Bowser named Cleo Subido as interim director of the bureau in January 2021, and Subido stayed in the role for more than a year without submitting a nomination – well beyond the 180-day deadline.

In February 2022, Bowser announced that she would rehire Holmes as acting director. No nomination has yet been presented to the council.

Add teeth to the law

The DC Confirmation Act of 1978 regulates the appointment of agency directors and other positions in the DC government. By law, the mayor must submit nominations to the DC Council for a 90-day review period, during which the council can either approve or reject nominations. (If the Council does nothing, a nomination will be considered approved after 90 days).

However, the law was updated several times in the 1990s, beginning during Mayor Sharon Pratt Kelly’s tenure, when council members became concerned that the ubiquitous number of transition dates and unconfirmed acting agency directors were hampering the DC government’s performance, according to an article in the Washington Post from that time.

The law was last updated in the late 1990s and required the mayor to submit nominations for positions as directors of an agency within 180 days of a vacancy or the formation of a new agency. The law also added some teeth, prohibiting the use of district funds to pay incumbent directors if the mayor does not make a nomination within the 180-day period.
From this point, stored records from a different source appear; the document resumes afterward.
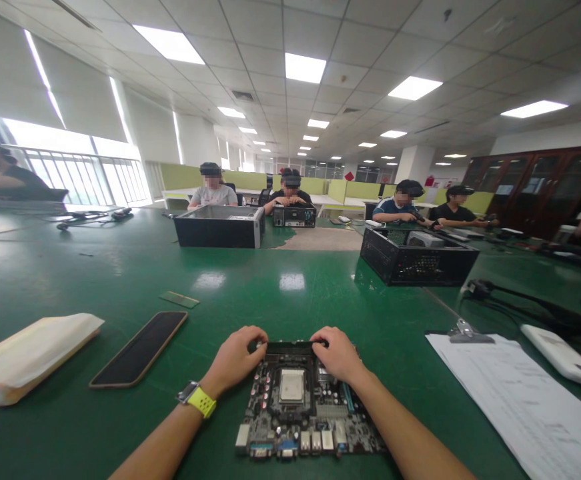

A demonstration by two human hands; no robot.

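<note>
A dark motherboard (pixel 333 427) lies on the green table in front of me, its ports towards me and a silver processor (pixel 292 386) seated in the socket. Curled around the left end of a black strip (pixel 290 347) on the board's far edge is my left hand (pixel 240 357), closed. My right hand (pixel 339 353) is closed at the strip's other end, its forearm crossing the board's right side. Whether the strip is a memory slot or a separate part is unclear, and my fingertips are partly hidden behind the edge.
Left of the board lie a phone (pixel 140 350), a thin greenish strip (pixel 179 299) and a paper packet (pixel 30 357). A clipboard (pixel 463 333) with papers and a white device (pixel 563 357) are at right. Computer cases (pixel 217 230) (pixel 400 263) stand farther back; several people sit beyond.
</note>
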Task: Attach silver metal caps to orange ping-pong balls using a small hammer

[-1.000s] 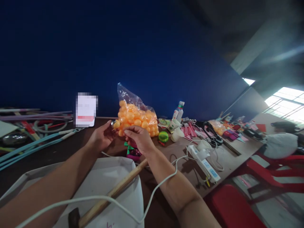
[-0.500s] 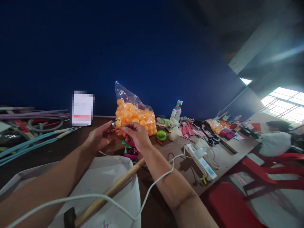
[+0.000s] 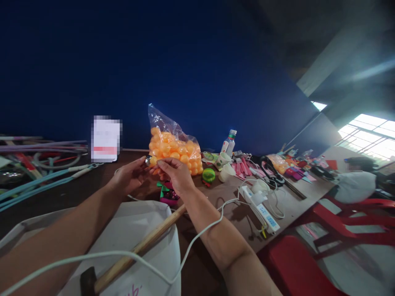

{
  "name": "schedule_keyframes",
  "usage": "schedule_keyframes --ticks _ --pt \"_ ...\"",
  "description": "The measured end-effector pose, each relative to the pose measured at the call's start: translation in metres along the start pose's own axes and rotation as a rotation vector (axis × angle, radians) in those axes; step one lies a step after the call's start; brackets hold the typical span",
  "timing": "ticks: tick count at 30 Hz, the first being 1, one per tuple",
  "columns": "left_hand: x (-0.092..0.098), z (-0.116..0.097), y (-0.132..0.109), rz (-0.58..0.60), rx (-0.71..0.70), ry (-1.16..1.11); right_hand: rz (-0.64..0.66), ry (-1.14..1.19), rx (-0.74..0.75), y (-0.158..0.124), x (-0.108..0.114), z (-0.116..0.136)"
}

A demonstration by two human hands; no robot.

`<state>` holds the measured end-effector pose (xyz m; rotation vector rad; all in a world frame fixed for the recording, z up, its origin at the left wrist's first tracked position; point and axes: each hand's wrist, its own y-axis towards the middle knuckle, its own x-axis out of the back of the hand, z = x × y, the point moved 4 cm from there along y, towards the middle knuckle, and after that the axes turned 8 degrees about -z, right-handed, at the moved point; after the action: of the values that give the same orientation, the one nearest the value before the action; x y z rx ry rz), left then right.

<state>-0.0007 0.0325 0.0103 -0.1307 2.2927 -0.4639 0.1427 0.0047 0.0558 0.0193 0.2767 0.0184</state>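
Note:
My left hand (image 3: 132,176) is closed, with a small shiny dark piece (image 3: 147,160) at its fingertips. Against that piece sits an orange ball (image 3: 153,160). Thumb and forefinger of my right hand (image 3: 178,174) are pinched together just right of the ball; whatever they hold is too small to make out. Directly behind both hands stands a clear plastic bag of orange balls (image 3: 175,150). Below the right hand lies a dark pink item with a green bow (image 3: 168,193), partly hidden by the hand. A round green translucent thing (image 3: 209,176) rests to the right.
In front, a wooden-handled hammer (image 3: 138,248) lies across a white container (image 3: 148,209). A white cable (image 3: 197,238) loops over to a power strip (image 3: 267,216). Rightward stand a white cup (image 3: 226,173) and a bottle (image 3: 228,142); red chairs (image 3: 293,263) flank the table.
The view has shifted slightly, so everything sits a little further left. Both hands keep nearly the same pose at the orange ball; the right fingers have moved only slightly.

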Motion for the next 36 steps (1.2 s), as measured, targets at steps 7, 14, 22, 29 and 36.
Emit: schedule_keyframes --ticks 7,14,22,29,36 --pt "-0.001 0.001 -0.002 0.047 0.028 0.027 0.000 0.036 -0.053 0.002 0.000 -0.004" --pt "0.000 0.002 0.001 0.066 0.007 0.036 0.018 0.020 -0.089 -0.001 -0.002 -0.008" --pt "0.000 0.006 0.004 0.113 0.008 0.081 -0.009 0.001 -0.108 0.001 0.001 -0.009" --pt "-0.001 0.010 0.004 0.165 0.035 0.159 -0.018 0.022 -0.120 0.003 0.002 -0.009" --pt "-0.001 0.011 0.005 0.227 -0.008 0.200 -0.010 0.048 -0.160 0.004 0.005 -0.009"
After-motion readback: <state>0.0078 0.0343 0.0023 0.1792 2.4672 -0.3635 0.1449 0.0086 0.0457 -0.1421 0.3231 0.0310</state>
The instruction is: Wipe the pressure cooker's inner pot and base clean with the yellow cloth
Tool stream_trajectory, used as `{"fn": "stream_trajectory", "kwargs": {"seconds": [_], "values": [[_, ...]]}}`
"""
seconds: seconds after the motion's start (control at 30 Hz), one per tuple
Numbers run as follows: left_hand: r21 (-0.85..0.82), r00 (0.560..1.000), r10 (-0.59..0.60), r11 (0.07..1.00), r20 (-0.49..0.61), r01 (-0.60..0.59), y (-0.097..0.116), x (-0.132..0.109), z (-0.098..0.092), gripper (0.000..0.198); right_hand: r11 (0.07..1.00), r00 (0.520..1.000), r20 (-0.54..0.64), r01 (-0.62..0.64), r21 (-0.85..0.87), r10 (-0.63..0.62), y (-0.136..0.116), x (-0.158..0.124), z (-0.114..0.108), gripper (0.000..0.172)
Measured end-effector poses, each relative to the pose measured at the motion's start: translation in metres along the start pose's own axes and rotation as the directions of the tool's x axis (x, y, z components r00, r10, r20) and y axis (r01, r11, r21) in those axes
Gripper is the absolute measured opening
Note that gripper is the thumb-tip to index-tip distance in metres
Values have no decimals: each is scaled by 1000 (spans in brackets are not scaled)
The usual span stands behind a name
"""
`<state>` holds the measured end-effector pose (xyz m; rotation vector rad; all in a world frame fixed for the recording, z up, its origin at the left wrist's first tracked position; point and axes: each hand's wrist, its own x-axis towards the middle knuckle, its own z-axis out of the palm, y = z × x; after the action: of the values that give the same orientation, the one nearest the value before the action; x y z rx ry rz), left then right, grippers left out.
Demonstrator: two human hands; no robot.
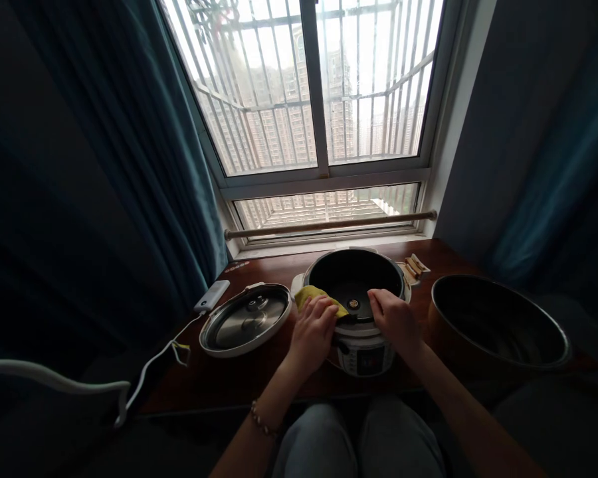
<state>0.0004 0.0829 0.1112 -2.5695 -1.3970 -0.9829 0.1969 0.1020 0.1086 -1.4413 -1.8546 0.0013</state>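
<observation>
An electric cooker (353,265) with a white body and a dark round cavity stands before me, its inner pot out and a small round plate visible at the bottom. My left hand (315,330) is closed on a yellow cloth (307,294), pressed over the cooker's left front rim. On the right front rim rests my right hand (393,317), its fingers curled at the edge; whether they hold anything is hidden. The detached lid (249,318) lies left of the cooker, its shiny inner side facing up. To the right sits the dark inner pot (498,318).
A white power strip (212,296) with a cable (154,362) lies at the table's left. Behind the cooker's right side is its hinge bracket (416,267). The wooden table (274,269) meets a barred window (323,93), with blue curtains (129,133) beside it.
</observation>
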Motion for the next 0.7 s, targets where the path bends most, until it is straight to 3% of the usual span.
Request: {"fn": "stream_trajectory", "kwargs": {"seconds": [0.17,0.37,0.5,0.7], "values": [[-62,987,41,998,152,-32,-53,19,-16,27,997,999,-39,-7,-70,5,-4,-3,6,32],[-141,944,36,990,329,12,-107,68,-5,28,996,999,-41,10,-85,-14,-4,-2,6,32],[-185,897,111,982,428,-34,-121,107,7,37,996,999,-51,12,-89,-16,-4,-2,7,32],[-185,840,217,972,497,-142,-121,150,26,57,996,997,-76,30,-79,-36,-3,-3,9,31]]}}
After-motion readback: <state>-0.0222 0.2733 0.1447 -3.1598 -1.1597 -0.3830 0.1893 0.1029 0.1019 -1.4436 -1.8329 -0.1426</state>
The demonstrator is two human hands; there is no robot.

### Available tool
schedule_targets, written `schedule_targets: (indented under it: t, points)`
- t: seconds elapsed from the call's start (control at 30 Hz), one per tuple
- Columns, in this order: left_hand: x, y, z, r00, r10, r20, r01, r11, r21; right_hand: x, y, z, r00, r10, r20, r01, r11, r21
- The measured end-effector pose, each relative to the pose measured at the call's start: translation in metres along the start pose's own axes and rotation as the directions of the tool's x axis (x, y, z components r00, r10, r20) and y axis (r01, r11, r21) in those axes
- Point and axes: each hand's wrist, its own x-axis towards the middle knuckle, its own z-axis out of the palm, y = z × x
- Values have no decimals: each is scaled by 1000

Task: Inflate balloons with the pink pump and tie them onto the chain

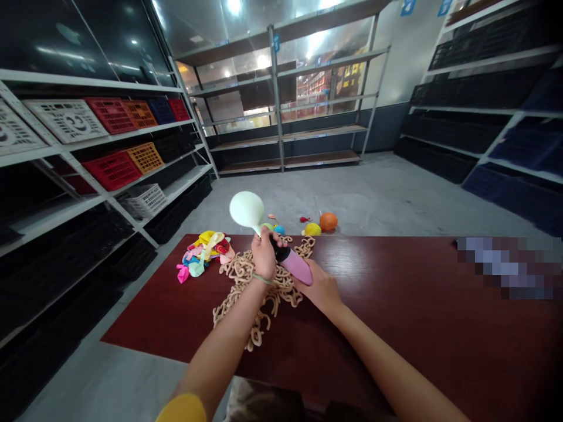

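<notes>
Below, a dark red tabletop point(396, 281) spreads wide, both forearms angling inward over it. Under them sprawls a tangle of beige coils point(240, 271), partly covered by the left forearm; a pixelated object point(497, 264) at far right is unreadable. The right hand point(322, 291) wraps the pink body of a pump point(299, 268), some fingers hidden beneath. The left hand point(264, 259), thumb upward, is closed round the neck of a pale green balloon point(246, 208) at the pump's black end; its fingers obscure the join.

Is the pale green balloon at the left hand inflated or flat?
Inflated: the pale green balloon swells round above the left hand.
</notes>
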Motion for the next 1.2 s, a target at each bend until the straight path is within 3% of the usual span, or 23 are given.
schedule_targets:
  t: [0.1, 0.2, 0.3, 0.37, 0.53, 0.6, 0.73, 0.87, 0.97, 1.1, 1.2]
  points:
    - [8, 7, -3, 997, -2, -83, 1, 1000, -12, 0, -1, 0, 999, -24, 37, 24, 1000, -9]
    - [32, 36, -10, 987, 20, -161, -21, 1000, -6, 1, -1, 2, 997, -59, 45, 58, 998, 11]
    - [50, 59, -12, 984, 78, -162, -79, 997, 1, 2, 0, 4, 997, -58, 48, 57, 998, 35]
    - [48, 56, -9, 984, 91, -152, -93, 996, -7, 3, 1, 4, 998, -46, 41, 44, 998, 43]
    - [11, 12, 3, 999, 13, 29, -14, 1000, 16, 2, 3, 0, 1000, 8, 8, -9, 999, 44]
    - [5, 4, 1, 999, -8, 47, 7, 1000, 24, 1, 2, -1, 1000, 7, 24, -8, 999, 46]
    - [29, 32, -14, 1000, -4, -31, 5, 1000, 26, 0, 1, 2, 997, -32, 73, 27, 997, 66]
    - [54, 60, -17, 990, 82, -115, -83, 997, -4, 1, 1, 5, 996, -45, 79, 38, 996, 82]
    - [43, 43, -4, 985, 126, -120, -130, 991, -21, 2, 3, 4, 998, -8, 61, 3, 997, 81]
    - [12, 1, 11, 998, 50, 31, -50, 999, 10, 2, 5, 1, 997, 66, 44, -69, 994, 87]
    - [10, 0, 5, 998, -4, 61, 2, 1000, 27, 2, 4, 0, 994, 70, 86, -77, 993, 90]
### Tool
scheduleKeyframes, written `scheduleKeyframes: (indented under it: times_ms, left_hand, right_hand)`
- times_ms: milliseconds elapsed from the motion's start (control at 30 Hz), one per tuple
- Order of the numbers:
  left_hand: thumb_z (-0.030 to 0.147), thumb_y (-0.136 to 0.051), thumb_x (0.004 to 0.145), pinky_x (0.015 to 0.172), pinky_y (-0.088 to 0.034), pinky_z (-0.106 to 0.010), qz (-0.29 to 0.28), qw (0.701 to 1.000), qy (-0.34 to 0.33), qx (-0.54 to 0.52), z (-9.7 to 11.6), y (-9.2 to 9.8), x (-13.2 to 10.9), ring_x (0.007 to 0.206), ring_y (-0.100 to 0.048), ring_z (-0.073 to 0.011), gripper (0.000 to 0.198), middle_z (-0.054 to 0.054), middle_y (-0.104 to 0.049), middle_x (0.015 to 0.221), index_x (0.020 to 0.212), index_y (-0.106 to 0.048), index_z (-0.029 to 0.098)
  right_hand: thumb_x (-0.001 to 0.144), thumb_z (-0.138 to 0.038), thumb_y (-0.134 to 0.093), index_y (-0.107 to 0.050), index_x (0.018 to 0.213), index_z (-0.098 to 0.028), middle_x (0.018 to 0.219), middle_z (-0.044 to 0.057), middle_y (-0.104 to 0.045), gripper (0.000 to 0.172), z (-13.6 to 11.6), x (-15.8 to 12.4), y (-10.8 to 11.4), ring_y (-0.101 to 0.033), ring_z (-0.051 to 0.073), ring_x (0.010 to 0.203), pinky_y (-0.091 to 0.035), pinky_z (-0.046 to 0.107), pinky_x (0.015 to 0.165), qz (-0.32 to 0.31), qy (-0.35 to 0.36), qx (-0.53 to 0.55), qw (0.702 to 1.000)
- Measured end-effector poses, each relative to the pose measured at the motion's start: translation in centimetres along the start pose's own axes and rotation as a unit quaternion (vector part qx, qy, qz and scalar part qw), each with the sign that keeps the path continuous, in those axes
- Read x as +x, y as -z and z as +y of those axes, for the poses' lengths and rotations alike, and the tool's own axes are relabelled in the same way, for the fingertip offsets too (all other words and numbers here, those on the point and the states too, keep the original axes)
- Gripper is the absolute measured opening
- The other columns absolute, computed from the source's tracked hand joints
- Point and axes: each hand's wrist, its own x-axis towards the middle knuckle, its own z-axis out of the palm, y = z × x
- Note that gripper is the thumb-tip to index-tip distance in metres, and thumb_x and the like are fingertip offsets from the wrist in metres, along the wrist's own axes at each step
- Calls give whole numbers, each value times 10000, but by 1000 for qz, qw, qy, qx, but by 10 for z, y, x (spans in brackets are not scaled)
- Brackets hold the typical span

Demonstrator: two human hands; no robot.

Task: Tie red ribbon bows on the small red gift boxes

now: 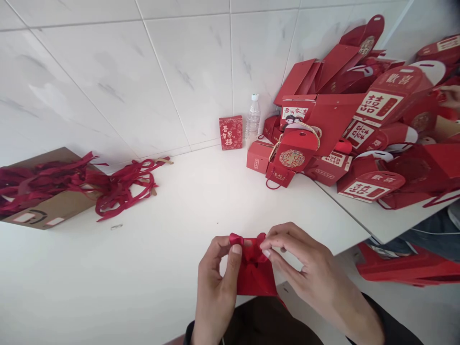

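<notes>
A small red gift box [256, 281] lies at the table's front edge, close to my body. A dark red ribbon [252, 255] is tied in a bow on its top. My left hand [220, 280] pinches the bow's left loop between thumb and index finger. On the other side, my right hand [305, 261] pinches the right loop with thumb and fingertips. Part of the box's right side is hidden behind my right hand.
A cardboard box [59, 211] of red ribbons stands at left, with loose ribbons [127, 189] spilling out. By the wall are a red card box [231, 133] and a plastic bottle [253, 117]. Red gift boxes [336, 112] pile up at right. Another person's hand [450, 97] shows at far right.
</notes>
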Motion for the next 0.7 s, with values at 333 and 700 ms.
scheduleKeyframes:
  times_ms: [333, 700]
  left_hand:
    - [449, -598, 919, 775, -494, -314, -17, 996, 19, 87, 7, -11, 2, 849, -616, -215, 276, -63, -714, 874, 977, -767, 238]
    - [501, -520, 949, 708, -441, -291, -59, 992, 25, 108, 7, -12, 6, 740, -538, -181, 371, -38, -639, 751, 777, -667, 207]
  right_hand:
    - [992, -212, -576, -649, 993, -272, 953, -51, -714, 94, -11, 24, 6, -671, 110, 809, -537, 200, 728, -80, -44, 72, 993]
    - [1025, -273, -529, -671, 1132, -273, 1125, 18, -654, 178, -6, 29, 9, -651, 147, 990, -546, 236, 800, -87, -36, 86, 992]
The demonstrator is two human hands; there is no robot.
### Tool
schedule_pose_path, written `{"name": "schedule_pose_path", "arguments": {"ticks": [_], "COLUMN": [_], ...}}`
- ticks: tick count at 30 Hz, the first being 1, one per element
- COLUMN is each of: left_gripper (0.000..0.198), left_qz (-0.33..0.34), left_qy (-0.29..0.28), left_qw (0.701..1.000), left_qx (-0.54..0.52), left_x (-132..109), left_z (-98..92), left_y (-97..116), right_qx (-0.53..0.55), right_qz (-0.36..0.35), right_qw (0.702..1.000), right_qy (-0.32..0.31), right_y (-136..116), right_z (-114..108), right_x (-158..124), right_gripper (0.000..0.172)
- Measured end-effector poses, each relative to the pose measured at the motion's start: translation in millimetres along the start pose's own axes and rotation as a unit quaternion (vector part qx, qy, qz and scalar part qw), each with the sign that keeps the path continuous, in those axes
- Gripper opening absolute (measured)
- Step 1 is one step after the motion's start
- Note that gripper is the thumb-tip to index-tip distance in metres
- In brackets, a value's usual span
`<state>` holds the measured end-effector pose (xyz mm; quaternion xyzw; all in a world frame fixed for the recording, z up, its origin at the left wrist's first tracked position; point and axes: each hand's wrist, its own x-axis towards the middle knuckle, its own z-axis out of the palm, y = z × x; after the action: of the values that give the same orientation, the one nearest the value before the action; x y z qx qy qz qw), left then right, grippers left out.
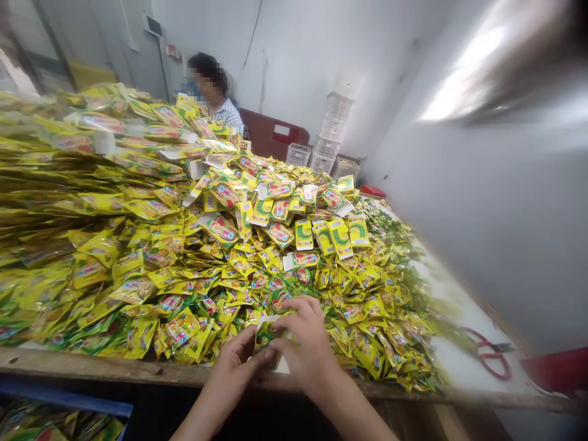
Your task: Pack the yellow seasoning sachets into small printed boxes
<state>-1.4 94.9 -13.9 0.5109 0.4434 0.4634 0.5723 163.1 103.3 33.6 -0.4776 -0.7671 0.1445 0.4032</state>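
At the front edge of the table, my left hand (pixel 233 360) grips a small candy carton (pixel 265 334) with a white flap standing up. My right hand (pixel 309 343) closes on the same carton from the right, its thumb near the left thumb and its fingers curled over the upper side. The fingers partly cover the carton, and I cannot make out its contents. Around both hands lie many yellow and green candy packets (pixel 184 331). Behind them rests a heap of printed cartons (pixel 280 208), several with white end flaps sticking out.
A large pile of packets (pixel 68 245) rises at the left. Red-handled scissors (pixel 491 358) lie on the white tabletop at the right, near a red object (pixel 558 370). Another person (pixel 225 110) is behind the pile. White crates (pixel 331 131) stand stacked at the back.
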Motion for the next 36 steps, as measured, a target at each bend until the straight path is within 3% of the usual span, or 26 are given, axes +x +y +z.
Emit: {"name": "schedule_pose_path", "arguments": {"ticks": [6, 10, 12, 14, 16, 19, 22, 24, 28, 33, 36], "left_gripper": [0.029, 0.033, 0.035, 0.034, 0.033, 0.04, 0.039, 0.035, 0.032, 0.022, 0.015], "left_qz": [0.019, 0.012, 0.015, 0.014, -0.004, -0.056, -0.078, -0.069, -0.069, -0.083, -0.073], "left_qy": [-0.023, -0.023, -0.018, -0.022, -0.022, 0.003, -0.033, -0.056, -0.011, 0.001, 0.002], "left_qw": [0.999, 1.0, 1.0, 1.0, 1.0, 0.998, 0.995, 0.996, 0.997, 0.994, 0.996], "left_qx": [-0.012, -0.016, -0.014, -0.005, -0.003, -0.041, -0.048, -0.017, -0.025, -0.067, -0.057], "left_x": [-3, 0, 1, -1, -6, -14, -15, -11, -5, -9, -6], "left_z": [-1.9, -2.3, -2.4, -3.2, -5.2, -9.9, -13.5, -14.0, -13.0, -15.4, -15.6], "left_y": [-2, -10, -12, -10, -5, 4, 11, 14, 17, 14, 12], "right_qx": [0.001, -0.081, -0.089, -0.038, 0.057, 0.242, 0.385, 0.411, 0.414, 0.514, 0.522], "right_qz": [-0.023, -0.081, -0.091, -0.07, 0.002, 0.179, 0.277, 0.267, 0.23, 0.263, 0.245], "right_qw": [1.0, 0.987, 0.983, 0.99, 0.997, 0.954, 0.879, 0.87, 0.88, 0.816, 0.815], "right_qy": [-0.021, -0.111, -0.135, -0.115, -0.052, 0.005, -0.043, -0.045, -0.036, -0.036, -0.056], "right_y": [5, 3, 2, 3, 6, 13, 17, 17, 19, 31, 33], "right_z": [1, 4, 3, -1, -5, -1, 12, 17, 18, 26, 25], "right_x": [0, 1, 0, -4, -10, -22, -28, -26, -24, -35, -35], "right_gripper": [0.027, 0.008, 0.008, 0.004, 0.008, 0.016, 0.025, 0.027, 0.021, 0.014, 0.008]}}
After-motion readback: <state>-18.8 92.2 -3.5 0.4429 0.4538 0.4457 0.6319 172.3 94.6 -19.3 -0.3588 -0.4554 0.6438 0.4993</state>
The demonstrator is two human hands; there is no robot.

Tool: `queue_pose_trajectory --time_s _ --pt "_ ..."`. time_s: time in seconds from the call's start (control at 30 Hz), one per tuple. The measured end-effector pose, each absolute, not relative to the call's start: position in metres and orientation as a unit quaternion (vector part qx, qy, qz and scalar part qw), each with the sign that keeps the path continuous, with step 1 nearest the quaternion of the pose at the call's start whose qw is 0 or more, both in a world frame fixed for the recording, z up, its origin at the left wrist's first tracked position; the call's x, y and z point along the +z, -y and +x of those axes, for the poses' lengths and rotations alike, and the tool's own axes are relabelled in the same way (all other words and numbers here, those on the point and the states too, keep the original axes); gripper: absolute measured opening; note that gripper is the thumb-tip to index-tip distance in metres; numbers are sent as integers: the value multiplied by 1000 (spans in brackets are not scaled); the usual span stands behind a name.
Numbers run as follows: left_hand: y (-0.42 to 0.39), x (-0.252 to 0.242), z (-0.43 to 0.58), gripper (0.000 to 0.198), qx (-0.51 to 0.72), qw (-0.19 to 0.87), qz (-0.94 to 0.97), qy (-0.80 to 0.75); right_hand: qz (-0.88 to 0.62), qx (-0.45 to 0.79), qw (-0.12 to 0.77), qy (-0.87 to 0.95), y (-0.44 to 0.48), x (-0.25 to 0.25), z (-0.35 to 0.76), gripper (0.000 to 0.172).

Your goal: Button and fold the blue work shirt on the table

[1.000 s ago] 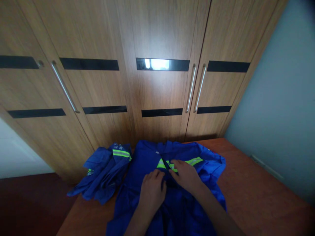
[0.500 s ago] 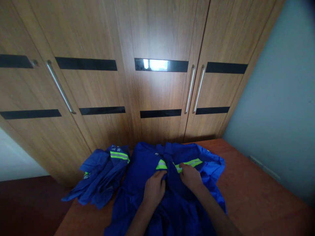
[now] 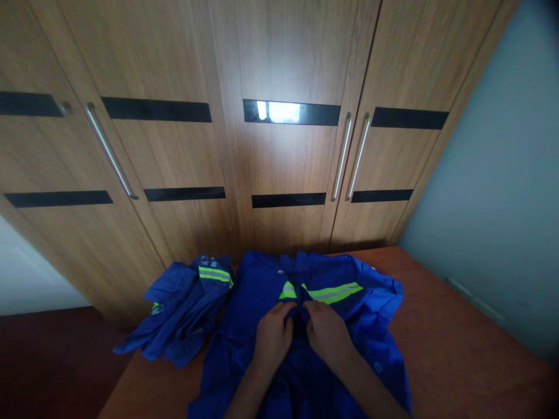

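A blue jacket with yellow-green reflective bands lies spread out, its collar toward the wardrobe. On its front, near the middle, my left hand pinches an edge of the cloth just below the left band. Close beside it, my right hand grips the jacket's front below the right band. Both hands' fingertips almost meet, and the cloth between them is bunched and dark, so fastener details cannot be made out.
A crumpled blue garment with a reflective band lies left of the jacket on the reddish-brown surface. Behind stands a wooden wardrobe with metal handles. A pale wall rises on the right.
My right hand has moved left and slightly down, closer to my left hand, bringing the front cloth with it. More of the right reflective band shows. The view has shifted slightly.
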State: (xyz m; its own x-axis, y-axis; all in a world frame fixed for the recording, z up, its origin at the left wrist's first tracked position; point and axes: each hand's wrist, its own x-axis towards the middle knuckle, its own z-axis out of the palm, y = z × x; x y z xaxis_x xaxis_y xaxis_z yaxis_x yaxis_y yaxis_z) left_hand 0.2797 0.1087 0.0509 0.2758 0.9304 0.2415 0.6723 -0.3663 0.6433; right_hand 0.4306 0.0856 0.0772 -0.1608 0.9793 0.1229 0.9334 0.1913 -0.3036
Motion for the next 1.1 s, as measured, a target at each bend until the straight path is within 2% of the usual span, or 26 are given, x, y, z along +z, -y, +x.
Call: queue_pose_trajectory --time_s 0.17,0.33,0.47,0.7,1.1 --pt "-102 51 283 48 285 181 779 -529 -624 103 179 754 -96 76 441 40" --pt "-99 52 292 35 306 146 790 -511 -595 122 228 761 -102 66 443 29" --pt "-106 47 293 31 309 152 781 -521 -574 140 219 776 -103 65 446 23" --pt "-108 47 289 35 317 166 786 -505 -570 66 158 803 -97 76 445 26" --pt "-106 48 291 36 391 246 752 -471 -632 61 184 750 -107 64 438 29"
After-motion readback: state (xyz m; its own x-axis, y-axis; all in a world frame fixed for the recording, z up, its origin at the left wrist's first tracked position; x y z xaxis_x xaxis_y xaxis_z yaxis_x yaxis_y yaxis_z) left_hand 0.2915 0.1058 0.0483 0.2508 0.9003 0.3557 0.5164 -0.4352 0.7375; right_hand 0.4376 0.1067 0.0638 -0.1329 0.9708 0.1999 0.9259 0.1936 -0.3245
“The separation of powers limits what the council can do,” said Mendelson, the council’s chairman. “The council cannot make these appointments… That’s why these measures were written into the law – to try to force the mayor into more action.”

Controversy over nominations

Although the mayoral candidate law has been on the books for decades, it has often been ignored by mayors in several administrations.

When she was a council member in the 1990s, DC Examiner Kathy Patterson helped rewrite the mayoral nominations bill to strengthen the council’s role, and she said the issue remains critical.

“The Council plays a critical role in appointing leaders in the DC government,” she told WTOP in an email. “Directors report to the mayor, of course, but they also report to the council as the elected body closest to residents and taxpayers. Council members set the agencies’ priorities by law and approve the agencies’ budgets.”

There are other steps the council could take, she said, including amending the Confirmation Act to shorten the timeframe in which an acting director can serve and withholding spending authority without council approval. The council could also change the way the OUC and DFS directors are selected, she said, by taking responsibility out of the mayor’s hands and giving it to an oversight body.

“The Council is not powerless here,” she said.

There’s a long history of DC lawmakers clashed with the mayor’s office over nominations.

In 1994, some council members called for the resignation of Jasper F. Burnette, then acting chief of the Department of Public and Assisted Housing, who was past his provisional term.

“You’re breaking the law and he (Burnette) should get out of this,” then-councillor Jim Nathanson told the Washington Post. “Anything Burnette signed is void and therefore illegal.”

In 1999, then-council member Charlene Drew Jarvis asked then-mayor Anthony Williams’ interim deputy mayor for economic development to resign after serving more than 180 days.

“This is a mandatory exit,” Jarvis was quoted as saying in the Washington Business Journal. “You can’t just sit in government when your appointment has expired.”

The officer, Doug Patton, resigned a few months later.